Dune: Part Two Speaks Without Words And Becomes A Masterpiece

By Joshua Tyler | Updated

Dune Part Two review

No one cries in the desert. In a place where water is precious, nothing can be wasted. Dune feels without tears. Dune speaks without words. 

Director Denis Villeneuve may be the greatest filmmaker of his generation. Author Frank Herbert may be the greatest science fiction writer of all time. By combining the two of them, they’ve created a fully realized universe of revenge and power in a way that’s utterly unique. It’s like nothing else you’ve seen or will see again.

Dune Part Two review

You knew that already when you watched Dune. Dune: Part Two takes that crystal clear singularity and takes it to an impossible level.

For those who haven’t read the books, much of Frank Herbert’s story takes place in the minds and inner thoughts of his characters. Because of that, Hollywood has shied away from turning this science fiction touchstone into a movie event for years. The last time someone tried, in the eighties, the result was a disaster.

How do you film a movie where all your characters think and don’t emote or speak? You can’t. I can’t. Maybe no one else in the world can except Denis Villeneuve. 

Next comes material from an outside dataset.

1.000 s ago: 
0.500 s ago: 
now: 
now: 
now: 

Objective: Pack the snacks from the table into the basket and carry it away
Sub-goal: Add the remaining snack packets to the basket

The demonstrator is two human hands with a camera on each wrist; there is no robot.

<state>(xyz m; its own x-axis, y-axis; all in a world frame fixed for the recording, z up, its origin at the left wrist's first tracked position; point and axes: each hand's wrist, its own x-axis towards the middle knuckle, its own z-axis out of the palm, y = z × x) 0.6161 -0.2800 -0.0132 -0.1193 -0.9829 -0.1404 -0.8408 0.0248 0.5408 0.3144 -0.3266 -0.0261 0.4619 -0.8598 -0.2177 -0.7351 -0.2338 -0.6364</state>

In the eyes of Villeneuve, dialogue is lazy. A true visual storyteller can communicate without speaking. And he does it. He does it over and over and over again and translates what was once thought to be an unfilmable narrative into one of the greatest movie masterpieces ever created.

Dune Part Two review
Zendaya and Timothée Chalamet in Dune: Part Two

He does it by using images and sound and the nuanced faces of some of Hollywood’s most talented young actors. Mute the dialogue in Dune: Part Two, and you wouldn’t notice. Villeneuve tells a story beyond words.

By the time Dune: Part Two is over, we know this world and these characters on a deeply intimate level. We understand what drives them and we feel the lesson they’ve learned. That lesson is this: When war is upon you, fight. 

Fight. Don’t talk.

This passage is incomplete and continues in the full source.